Schnirman outlines busy future for comptroller’s office

Luke Torrance
Nassau County Comptroller Jack Schnirman (left) discusses his first 100 days in office. (Photo by Luke Torrance)

Jack Schnirman has only been in office for three months, but the county comptroller hasn’t wasted any time getting comfortable.

In his brief time in office, he has begun a flurry of audits to fulfill his campaign promise of rooting out corruption and waste in Nassau County’s government.

“Do I like being comptroller?
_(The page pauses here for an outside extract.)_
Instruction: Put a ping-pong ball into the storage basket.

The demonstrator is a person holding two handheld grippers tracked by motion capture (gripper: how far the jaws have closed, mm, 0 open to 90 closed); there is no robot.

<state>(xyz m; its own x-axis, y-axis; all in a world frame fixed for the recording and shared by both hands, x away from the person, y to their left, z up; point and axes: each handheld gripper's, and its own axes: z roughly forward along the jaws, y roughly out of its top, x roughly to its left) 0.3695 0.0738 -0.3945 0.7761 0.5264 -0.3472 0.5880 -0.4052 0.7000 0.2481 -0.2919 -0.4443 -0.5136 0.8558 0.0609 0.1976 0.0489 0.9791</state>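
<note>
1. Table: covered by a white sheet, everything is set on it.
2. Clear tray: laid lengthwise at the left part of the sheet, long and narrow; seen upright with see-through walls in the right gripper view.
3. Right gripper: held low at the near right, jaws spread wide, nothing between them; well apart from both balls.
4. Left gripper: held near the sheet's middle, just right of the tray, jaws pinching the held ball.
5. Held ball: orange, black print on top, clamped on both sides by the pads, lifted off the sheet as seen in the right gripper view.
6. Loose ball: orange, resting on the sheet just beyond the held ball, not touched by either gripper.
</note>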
This stuff is fun,” Schnirman said about his first 80-odd days in office.

Among the organizations being audited are the county’s Industrial Development Agency, the Hempstead Animal Shelter, the Nassau County Bridge Authority, a living wage audit of vendors, and the Assessment grievance process, to name a few.

Over the past few years, the assessment grievance process has led to neighbors paying wildly different property taxes.

Nassau County Executive Laura Curran recently kickstarted efforts to update the tax rolls in Nassau for the first time in years, while Schnirman audited the Assessment Review Commission to examine the grievance process.

“We want to see how it works, and who is getting what outcomes,” Schnirman said. “If you and I are grieving our taxes on our own, how are we being treated relative to these two guys with a law firm?”

One of his first audits was of the county IDA.

Schnirman said he had some concerns about Nassau’s IDA — namely, the county’s expenses per job gained were twice as much as Westchester County’s IDA and three times as much as Suffolk County’s IDA.

“It seems rather questionable that we make investments in public storage and car dealerships,” Schnirman said, referring to a loophole that Curran has since closed. “But I would say, with my auditor’s hat on, that we always go in with no preconceived notions, we just have a list of questions.”

He also said the IDA does not always do a cost-benefit analysis before approving a project, something that is a standard operating procedure in Suffolk.

To fight corruption, Schinrman said, his office would soon begin a nepotism audit. And in order to keep costs down for county taxpayers, he did say he would be open to looking into the Nassau County Police Department, which has many of the highest paid officers in the state, and other public employee unions.

“We’ve been in a control period for several years, we’re in a fiscal crisis, and all the labor contracts have expired,” he said. “This is the moment to ask all the questions, do all the analysis.”

To get these reforms implemented, Schnirman said he needs to persuade the public and government officials. He said he had a great relationship with Curran, but that his office needs to make it clear to county residents what his office is trying to do.

“Laura and I see eye-to-eye… and I won’t be shy about advocating for reforms,” he said. “But we have to educate people on what a comptroller does.”

One of the first things he learned in office was the technology was so out of date that the county had difficulty keeping track of how much money it had in the bank.

“All those different offices, the financial systems of the county are so antiquated that they are physically, or I should say technologically, incapable of talking to each other,” he said.

To fix this, Schnirman is working to install technology from PeopleSoft, which the county had already spent $40 million. He also said that the county needed to hire more auditors and pay them better in order to root out corruption.

“Those are the men and women who are going to go out and do the hard work of figuring out what is broken and how we fix it,” he said. “Their entry-level salary is $24,000. So who are you going to get for that amount, who will be your first line of defense against fraud and corruption?”